最初に重傷を負ったのは2016年11月。左足首の関節包損傷と膝を痛め、約2カ月の離脱を強いられた。その前シーズンに同じウインガーのドウグラス・コスタ(現ユベントス)とともにリーグを席捲し、さらなる飛躍が期待されたタイミングでのアクシデントで、戦列に戻った後はリベリとロッベンのバックアッパーに甘んじることになった。
その時以上に深刻なケガを負ったのは、ロベリー越えに挑んだ勝負の3年目。18年2月、左足の靭帯結合部を損傷し、シーズン中の復帰が絶望となる手術を余儀なくされたのだ。ただ、これで終わりではない。

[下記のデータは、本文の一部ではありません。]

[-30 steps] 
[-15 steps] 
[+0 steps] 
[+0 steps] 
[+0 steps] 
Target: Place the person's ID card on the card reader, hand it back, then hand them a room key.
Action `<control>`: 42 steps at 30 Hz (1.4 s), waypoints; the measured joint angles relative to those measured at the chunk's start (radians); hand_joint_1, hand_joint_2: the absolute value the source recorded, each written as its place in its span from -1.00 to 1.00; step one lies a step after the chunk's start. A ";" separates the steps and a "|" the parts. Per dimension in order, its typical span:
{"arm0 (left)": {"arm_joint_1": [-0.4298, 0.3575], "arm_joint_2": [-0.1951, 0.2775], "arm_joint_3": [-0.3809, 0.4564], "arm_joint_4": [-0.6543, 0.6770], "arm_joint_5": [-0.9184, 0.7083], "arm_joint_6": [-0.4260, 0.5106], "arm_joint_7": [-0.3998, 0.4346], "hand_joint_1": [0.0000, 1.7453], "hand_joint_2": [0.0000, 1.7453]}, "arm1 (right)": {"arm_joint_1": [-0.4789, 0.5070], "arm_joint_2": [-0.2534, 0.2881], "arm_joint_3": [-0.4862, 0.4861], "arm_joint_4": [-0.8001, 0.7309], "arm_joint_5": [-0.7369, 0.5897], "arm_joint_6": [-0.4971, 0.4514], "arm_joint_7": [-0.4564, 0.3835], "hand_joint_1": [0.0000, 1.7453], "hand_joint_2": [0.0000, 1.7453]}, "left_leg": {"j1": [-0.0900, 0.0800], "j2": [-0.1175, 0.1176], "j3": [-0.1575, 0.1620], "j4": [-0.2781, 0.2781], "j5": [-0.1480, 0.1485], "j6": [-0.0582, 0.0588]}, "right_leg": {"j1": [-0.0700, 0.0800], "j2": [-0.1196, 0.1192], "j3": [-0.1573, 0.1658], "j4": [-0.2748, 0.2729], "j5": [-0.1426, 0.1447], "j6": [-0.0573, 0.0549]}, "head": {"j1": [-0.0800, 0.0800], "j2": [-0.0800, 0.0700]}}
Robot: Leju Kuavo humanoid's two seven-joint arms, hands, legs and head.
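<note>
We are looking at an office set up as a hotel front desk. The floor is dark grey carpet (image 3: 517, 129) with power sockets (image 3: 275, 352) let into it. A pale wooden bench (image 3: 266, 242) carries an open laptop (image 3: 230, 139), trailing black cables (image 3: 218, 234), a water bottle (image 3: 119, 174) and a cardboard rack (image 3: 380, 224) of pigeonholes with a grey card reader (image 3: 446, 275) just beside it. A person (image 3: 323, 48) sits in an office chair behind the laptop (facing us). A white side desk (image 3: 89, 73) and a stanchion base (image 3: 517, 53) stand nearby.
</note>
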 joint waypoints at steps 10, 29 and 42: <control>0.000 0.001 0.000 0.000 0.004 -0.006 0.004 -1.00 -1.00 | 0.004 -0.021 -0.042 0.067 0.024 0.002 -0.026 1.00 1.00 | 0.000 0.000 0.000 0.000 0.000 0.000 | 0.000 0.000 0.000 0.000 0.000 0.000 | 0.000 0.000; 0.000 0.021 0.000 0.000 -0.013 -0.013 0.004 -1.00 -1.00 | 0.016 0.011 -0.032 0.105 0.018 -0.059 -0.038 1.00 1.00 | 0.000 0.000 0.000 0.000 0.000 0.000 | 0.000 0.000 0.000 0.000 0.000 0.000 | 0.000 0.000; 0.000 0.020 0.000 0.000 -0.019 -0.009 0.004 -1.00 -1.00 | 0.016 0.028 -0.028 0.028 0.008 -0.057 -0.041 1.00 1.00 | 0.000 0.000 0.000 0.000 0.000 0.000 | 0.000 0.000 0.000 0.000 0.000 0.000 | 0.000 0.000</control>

厳しいリハビリを乗り越え、ピッチに戻ってきた今シーズンの開幕戦で同箇所を負傷。わずか半年ほどで2度も左足首にメスを入れる運びとなった。

その辛い期間を乗り越える上で拠りどころになったのは日々、自分をアップデートできるという考え方だ。以前、コマンは『テレコム』のインタビューで新年の抱負を問われ、「ない」と即答。なぜなら「いつだって何かを変えることはできるから」だという。
とはいえ、2度目の手術後はさすがに気が滅入ったようだ。その心境を母国の『テレフット』で明かしたのは昨年末のこと。
「ケガをした時は、僕にとってこの世の終わりだった。また(リハビリの)経験を生かすことがないことを願うばかりさ。もうたくさんだよ。3度目の手術は受け入れられない。それは、たぶん僕の足がこのレベルに向いていないってことだから。その時は新たな人生を始めるよ」
そう引退を示唆したのだ。カール・ハインツ・ルンメニゲCEO、ニコ・コバチ監督、サリハミジッチSDらバイエルン幹部はすかさずメンタル面のサポートを口にし、若くしてキャリアを閉じることがないようにアドバイスしているという。その首脳陣をヒヤリとさせたのは、ブンデスリーガ第22節のアウグスブルク戦だった。アディショナルタイムに相手DFと接触したコマンが、左足首を抱えながらピッチに倒れたのだ。
幸い、靭帯に損傷は見られなかったものの、左足首に“爆弾”を抱えているのはもはや疑いようがない。果たして、もう一度重傷を負った時に立ち上がれるのか。コマンに必要なのは、たび重なる大ケガを乗り越え、何度も不死鳥のごとく蘇ったロベリー並みの精神力かもしれない。